▶ YOUR TASK: Show every line below where "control" can be found.

▶

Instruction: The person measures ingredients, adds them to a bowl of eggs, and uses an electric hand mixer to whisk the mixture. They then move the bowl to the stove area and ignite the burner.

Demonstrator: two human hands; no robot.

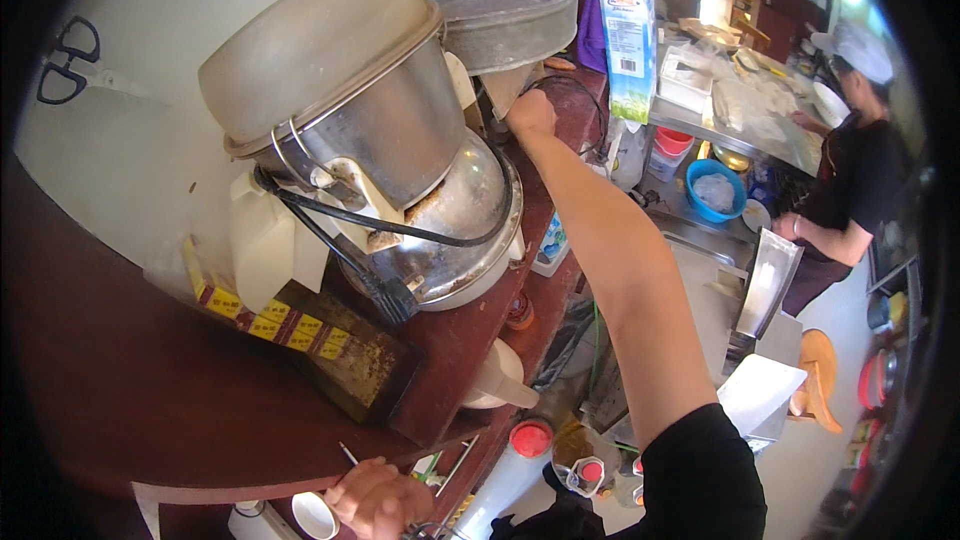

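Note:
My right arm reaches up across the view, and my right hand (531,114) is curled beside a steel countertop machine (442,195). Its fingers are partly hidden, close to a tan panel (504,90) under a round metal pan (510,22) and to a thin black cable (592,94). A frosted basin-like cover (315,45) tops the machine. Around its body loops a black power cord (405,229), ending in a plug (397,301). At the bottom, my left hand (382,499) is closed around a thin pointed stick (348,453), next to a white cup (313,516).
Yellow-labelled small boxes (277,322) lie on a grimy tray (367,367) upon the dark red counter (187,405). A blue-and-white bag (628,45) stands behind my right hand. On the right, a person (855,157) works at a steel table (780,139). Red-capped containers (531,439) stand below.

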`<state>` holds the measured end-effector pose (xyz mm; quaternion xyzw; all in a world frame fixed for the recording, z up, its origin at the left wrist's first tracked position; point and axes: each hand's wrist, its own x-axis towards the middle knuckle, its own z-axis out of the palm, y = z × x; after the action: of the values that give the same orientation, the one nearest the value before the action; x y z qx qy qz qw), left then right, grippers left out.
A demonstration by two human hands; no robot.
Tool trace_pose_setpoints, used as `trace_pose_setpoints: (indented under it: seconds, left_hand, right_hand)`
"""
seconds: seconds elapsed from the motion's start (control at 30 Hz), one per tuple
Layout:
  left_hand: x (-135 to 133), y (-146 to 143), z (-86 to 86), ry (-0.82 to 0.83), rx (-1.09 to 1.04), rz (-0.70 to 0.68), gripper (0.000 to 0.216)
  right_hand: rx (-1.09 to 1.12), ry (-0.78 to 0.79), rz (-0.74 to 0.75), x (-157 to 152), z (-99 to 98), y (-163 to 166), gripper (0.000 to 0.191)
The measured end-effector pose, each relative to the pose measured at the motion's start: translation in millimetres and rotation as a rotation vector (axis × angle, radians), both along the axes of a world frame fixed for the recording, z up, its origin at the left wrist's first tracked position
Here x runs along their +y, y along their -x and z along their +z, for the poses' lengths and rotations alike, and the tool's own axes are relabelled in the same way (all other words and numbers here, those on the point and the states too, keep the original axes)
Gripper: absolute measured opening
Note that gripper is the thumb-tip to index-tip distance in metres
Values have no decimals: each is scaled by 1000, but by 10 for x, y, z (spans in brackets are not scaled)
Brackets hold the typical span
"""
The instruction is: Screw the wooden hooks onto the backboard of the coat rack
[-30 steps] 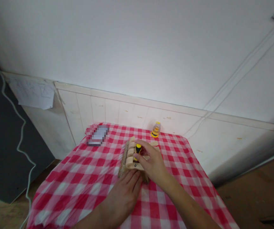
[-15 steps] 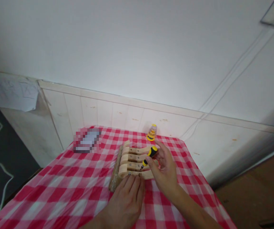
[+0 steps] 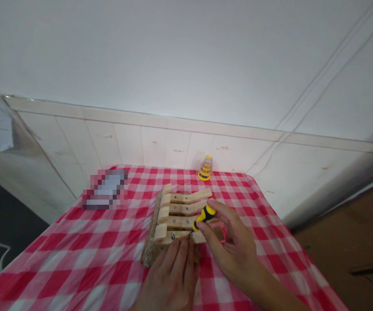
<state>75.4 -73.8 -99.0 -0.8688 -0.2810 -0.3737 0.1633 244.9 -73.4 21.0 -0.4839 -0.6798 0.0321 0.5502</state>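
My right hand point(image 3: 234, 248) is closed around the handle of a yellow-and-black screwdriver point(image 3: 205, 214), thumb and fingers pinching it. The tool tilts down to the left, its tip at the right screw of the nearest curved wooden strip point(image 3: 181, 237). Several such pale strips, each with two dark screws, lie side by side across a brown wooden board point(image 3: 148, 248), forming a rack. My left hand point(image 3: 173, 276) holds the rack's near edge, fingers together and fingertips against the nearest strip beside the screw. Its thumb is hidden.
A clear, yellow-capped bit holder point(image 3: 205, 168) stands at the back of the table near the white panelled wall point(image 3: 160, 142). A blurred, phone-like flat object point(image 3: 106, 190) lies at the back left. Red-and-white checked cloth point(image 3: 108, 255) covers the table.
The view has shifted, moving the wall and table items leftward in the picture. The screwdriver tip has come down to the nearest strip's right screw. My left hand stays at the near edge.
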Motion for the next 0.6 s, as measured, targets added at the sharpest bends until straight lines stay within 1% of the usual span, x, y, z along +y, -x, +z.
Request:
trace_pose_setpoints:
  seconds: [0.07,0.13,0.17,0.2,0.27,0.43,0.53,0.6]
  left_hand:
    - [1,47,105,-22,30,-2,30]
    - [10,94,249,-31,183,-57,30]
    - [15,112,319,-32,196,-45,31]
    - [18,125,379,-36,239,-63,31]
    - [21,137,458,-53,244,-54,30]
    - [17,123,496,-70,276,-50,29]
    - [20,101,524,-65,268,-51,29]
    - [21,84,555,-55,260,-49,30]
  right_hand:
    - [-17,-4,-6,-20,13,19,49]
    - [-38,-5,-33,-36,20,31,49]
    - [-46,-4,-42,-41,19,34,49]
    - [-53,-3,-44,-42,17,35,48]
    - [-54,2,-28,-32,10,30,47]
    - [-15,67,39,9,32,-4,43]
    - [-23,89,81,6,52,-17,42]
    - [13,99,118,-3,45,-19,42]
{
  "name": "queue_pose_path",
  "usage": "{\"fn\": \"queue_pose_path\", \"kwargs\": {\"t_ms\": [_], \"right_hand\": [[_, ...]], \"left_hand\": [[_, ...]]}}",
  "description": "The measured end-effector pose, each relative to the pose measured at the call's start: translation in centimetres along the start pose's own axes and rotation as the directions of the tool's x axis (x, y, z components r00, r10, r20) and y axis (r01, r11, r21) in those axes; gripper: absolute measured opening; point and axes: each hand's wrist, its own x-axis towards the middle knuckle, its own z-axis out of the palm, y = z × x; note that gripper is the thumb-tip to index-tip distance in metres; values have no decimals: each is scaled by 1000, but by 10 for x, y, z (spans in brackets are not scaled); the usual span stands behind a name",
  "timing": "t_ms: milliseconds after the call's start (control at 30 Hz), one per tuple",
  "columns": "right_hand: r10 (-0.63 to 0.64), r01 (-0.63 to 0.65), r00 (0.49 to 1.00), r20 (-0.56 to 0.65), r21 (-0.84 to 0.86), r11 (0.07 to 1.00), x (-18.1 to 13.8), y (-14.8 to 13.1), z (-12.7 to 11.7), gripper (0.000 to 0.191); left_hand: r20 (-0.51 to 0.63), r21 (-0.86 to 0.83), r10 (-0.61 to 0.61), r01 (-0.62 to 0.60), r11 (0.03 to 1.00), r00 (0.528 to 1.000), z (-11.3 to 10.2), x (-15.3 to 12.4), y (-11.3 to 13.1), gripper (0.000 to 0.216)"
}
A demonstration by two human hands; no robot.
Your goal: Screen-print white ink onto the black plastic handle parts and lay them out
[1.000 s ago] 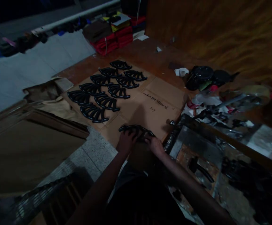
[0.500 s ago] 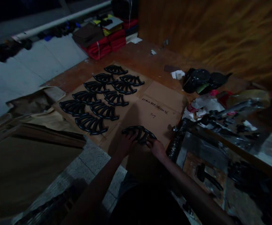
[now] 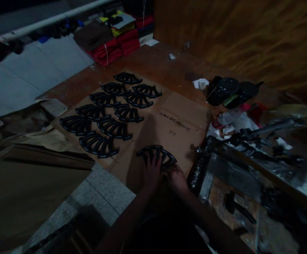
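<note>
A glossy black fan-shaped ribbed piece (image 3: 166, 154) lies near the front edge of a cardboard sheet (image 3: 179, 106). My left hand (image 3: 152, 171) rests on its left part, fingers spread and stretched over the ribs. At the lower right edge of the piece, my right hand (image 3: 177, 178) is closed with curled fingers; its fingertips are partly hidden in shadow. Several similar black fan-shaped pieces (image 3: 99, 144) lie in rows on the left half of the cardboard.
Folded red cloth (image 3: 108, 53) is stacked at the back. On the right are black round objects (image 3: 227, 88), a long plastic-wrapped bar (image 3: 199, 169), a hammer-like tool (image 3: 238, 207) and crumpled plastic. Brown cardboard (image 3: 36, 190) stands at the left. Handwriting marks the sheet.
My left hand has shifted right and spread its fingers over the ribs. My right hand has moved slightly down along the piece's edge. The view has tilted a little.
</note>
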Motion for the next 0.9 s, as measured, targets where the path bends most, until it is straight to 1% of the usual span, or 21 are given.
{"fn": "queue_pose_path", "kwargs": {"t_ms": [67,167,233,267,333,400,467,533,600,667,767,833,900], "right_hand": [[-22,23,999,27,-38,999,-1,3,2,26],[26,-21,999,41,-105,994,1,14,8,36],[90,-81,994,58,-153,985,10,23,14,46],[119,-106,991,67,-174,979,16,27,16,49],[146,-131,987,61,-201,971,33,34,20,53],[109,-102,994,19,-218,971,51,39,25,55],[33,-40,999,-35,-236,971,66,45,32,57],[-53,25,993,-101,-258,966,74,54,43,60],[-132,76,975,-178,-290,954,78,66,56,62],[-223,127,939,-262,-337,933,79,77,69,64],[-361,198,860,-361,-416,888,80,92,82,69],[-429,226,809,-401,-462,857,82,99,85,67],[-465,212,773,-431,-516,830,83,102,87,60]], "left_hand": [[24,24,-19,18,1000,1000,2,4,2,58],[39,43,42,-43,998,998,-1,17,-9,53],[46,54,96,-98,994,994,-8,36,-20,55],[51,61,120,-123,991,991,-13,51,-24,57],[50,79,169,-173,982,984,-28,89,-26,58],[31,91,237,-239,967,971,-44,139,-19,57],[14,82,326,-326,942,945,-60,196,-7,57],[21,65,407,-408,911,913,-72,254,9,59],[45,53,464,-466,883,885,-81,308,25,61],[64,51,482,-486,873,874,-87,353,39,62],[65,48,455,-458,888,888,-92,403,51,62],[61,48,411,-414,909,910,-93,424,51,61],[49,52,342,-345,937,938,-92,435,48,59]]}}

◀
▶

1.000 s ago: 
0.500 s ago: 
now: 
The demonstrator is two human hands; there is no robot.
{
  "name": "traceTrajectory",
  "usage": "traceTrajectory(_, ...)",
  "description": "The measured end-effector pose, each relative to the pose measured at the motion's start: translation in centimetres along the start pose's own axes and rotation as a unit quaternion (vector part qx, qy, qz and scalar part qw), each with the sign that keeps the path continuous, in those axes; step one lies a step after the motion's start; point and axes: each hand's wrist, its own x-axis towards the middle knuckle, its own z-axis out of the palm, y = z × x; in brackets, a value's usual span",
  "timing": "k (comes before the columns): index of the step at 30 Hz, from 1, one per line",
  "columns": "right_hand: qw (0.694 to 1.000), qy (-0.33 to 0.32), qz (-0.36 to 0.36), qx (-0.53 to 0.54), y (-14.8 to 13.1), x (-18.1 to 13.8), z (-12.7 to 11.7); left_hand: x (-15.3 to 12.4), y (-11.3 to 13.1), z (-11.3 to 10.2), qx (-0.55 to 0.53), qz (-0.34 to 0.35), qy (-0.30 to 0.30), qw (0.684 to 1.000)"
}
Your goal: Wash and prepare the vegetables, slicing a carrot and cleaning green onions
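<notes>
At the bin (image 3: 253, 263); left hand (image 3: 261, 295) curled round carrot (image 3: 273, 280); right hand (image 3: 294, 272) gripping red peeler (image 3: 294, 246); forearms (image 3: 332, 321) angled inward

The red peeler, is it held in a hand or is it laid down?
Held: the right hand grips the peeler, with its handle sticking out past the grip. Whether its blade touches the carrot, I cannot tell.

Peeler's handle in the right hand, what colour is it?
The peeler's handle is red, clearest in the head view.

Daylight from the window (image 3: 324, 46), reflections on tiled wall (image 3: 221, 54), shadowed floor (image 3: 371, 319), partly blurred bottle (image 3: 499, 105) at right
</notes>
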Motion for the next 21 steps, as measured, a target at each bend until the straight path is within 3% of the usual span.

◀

▶ SOLVED PROBLEM:
seconds: seconds elapsed from the motion's start (control at 30 Hz), one per tuple
  "timing": "t_ms: milliseconds after the call's start (control at 30 Hz), one per tuple",

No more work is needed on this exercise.